No matter what the trends back then, Spider-Man 2099 proved to be the most engaging series of the 2099 line of comic books arguably due to the in-depth storytelling of Peter David. Back in the 1980s, David worked at the direct sales team of Marvel Comics before moving into the editorial team as a writer. And, yes, he got to write for the Spectacular Spider-Man (originally titled Peter Parker, The Spectacular Spider-Man). Early on, Peter David made quite an impact with readers with the 4-part story The Death of Jean DeWolff in the said monthly series.

Many years later, David joined other comic book creators – including the late Stan Lee – on launching the 2099 franchise with Spider-Man 2099. He created a lot from scratch to establish the futuristic Spidey and made his mark on the 2099 universe.

“I don’t remember exactly which aspects of the 2099 were already part of the initial setup when I came aboard. I do know, though, that there was almost nothing specific for Spider-Man other than that he was, well, Spider-Man and (I think this was part of what I was handed) an employee of Alchemax. I was the one, though, who came up with his identity, the way his powers worked, the supporting cast, all of that. I even had a hand in designing the costume; not that I could draw a lick, but I sat there with Rick Leonardi during the first 2099 get together and described to him what I wanted, and he executed it perfectly, building upon what I suggested and improving it. I watched that costume come to life for the first time under Rick’s pencil. It was one of the single best collaborative moments in my life,” David said in a CBR.com interview.

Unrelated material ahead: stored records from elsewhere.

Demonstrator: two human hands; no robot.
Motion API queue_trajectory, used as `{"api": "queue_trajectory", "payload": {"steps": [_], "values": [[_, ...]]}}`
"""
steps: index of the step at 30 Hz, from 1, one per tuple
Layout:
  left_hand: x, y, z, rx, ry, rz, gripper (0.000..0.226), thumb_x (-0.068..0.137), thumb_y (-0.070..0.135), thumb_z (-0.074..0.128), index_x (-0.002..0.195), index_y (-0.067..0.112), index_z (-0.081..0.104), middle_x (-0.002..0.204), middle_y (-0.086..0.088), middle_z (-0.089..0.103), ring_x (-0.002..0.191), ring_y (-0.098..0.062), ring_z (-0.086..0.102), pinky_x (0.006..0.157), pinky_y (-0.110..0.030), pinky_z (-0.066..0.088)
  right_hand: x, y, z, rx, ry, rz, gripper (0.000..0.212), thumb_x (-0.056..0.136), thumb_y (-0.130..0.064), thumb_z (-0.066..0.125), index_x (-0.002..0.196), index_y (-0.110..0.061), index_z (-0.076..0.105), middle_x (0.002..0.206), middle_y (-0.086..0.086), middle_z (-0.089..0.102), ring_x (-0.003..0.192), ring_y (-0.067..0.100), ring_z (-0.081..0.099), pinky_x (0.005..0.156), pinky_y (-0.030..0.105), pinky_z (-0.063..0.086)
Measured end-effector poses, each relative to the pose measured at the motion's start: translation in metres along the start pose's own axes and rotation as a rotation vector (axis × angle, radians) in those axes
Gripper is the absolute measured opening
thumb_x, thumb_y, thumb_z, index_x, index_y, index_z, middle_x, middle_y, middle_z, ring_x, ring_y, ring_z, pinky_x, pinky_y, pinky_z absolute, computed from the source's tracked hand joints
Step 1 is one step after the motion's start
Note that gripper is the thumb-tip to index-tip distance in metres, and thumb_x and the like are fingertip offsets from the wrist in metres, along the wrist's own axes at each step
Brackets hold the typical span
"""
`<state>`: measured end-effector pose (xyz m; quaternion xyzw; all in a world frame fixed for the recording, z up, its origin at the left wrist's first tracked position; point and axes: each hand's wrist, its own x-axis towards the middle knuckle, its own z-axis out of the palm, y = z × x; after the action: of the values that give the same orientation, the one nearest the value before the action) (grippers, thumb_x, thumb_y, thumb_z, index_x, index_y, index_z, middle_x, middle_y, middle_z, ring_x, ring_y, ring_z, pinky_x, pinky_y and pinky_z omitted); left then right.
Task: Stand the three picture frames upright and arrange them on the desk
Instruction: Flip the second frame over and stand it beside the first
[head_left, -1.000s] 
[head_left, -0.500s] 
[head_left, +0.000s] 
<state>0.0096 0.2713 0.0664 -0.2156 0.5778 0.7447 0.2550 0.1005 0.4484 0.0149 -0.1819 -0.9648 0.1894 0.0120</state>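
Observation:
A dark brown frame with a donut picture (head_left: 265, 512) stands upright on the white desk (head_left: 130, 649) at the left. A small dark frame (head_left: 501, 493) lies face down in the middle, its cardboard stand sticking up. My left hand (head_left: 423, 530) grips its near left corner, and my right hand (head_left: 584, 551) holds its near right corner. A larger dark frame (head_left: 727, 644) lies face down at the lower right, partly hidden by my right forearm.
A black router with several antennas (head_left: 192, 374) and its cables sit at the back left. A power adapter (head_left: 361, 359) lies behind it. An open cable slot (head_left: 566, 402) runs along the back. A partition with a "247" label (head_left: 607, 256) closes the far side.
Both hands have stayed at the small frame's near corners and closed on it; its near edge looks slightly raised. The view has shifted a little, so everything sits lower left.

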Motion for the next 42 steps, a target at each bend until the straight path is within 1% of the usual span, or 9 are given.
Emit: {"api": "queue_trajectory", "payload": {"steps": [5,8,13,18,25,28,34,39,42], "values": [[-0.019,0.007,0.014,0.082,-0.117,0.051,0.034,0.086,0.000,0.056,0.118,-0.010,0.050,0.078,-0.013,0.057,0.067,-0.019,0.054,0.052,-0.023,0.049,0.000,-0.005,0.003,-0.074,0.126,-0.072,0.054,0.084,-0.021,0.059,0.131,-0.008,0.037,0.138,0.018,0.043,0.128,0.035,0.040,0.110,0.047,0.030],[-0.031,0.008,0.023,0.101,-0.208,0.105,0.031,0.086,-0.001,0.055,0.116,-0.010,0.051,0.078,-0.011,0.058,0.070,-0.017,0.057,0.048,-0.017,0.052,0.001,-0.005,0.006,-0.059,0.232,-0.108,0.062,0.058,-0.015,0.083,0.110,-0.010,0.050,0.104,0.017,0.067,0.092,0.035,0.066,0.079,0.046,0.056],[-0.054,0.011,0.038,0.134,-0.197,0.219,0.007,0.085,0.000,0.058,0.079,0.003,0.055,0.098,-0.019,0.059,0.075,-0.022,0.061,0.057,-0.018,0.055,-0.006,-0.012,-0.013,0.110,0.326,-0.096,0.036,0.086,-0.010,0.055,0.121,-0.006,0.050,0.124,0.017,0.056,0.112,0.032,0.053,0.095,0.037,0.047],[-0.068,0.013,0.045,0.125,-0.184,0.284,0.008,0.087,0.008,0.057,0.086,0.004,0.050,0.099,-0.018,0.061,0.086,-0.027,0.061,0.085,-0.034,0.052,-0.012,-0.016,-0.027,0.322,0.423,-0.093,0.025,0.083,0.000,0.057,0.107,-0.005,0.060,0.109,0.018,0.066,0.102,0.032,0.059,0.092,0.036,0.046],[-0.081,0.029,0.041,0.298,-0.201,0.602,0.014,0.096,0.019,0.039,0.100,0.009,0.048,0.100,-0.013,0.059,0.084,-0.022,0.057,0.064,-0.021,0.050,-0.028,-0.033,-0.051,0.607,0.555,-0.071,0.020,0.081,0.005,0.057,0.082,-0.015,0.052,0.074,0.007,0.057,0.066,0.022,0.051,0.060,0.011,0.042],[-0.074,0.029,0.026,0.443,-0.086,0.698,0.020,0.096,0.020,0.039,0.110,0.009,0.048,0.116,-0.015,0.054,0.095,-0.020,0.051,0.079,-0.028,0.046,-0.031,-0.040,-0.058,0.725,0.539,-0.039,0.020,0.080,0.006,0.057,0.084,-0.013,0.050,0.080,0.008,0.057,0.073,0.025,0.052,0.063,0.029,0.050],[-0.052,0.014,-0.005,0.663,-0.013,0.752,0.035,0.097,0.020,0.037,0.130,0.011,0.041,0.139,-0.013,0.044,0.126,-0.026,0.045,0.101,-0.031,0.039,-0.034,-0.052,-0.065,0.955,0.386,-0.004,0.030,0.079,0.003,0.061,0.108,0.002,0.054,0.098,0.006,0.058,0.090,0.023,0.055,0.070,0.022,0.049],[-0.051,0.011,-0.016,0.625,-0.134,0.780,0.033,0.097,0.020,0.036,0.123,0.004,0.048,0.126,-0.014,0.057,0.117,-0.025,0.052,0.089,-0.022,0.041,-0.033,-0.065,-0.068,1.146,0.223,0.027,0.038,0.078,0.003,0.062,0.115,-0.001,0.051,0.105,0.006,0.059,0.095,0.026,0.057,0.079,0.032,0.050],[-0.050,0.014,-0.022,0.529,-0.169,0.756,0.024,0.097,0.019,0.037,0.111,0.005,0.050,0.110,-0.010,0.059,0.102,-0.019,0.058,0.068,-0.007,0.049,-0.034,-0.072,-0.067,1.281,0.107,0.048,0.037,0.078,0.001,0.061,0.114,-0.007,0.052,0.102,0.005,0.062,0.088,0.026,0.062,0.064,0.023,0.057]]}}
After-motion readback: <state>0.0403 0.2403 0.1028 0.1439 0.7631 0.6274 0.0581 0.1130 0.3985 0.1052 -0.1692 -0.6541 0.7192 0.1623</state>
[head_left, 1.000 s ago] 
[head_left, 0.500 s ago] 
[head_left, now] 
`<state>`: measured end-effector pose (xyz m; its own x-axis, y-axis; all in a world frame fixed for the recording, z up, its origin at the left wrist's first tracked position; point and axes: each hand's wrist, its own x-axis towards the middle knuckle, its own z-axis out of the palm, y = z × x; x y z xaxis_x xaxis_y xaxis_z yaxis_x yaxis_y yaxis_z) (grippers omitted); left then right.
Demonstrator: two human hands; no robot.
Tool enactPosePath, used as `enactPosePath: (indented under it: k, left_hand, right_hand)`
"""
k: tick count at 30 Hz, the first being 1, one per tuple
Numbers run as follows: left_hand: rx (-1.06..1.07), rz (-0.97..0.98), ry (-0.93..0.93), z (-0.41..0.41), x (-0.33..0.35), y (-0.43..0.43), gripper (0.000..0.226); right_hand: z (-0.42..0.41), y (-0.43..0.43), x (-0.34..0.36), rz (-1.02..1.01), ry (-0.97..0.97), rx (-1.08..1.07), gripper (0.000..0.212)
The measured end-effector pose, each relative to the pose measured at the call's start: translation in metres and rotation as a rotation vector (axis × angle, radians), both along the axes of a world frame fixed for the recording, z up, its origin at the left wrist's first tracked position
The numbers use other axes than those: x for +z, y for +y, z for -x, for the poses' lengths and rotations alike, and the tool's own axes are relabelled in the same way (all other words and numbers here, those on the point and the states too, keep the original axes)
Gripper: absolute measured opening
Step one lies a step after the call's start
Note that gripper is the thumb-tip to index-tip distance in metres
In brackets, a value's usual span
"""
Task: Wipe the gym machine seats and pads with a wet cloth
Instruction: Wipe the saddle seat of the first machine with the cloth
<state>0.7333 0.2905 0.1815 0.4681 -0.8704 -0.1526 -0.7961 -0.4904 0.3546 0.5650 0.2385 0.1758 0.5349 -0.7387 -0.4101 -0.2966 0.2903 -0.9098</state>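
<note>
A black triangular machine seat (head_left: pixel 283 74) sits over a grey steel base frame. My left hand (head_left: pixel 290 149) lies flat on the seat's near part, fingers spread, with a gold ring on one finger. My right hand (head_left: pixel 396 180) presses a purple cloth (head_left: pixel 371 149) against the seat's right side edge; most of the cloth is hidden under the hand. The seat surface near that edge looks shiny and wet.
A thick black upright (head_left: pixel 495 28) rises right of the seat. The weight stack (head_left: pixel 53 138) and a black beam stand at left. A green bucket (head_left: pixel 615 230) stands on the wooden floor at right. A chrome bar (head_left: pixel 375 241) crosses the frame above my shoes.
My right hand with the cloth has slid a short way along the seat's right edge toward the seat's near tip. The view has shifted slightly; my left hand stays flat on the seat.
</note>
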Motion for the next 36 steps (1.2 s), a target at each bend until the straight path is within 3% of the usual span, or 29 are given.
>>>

This brings us back to the year 1995 when Marvel published the one-shot special crossover comic book designed to attract Spider-Man 2099 fans and the many millions of followers of the classic Peter Parker Spider-Man. That comic book was Spider-Man 2099 Meets Spider-Man written by Peter David and drawn by Rick Leonardi.

Let’s take a close look.

The comic book

The story begins in the far future of 2099 wherein Spider-Man (Peter Parker) from the 20th century finds himself lost in time and chased by the floating law enforcers who saw him as a danger to the public. Even though his costume is different, one of the law enforcers mistook him for Spider-Man 2099. Predictably, Spider-Man struggles to overcome and get away from them.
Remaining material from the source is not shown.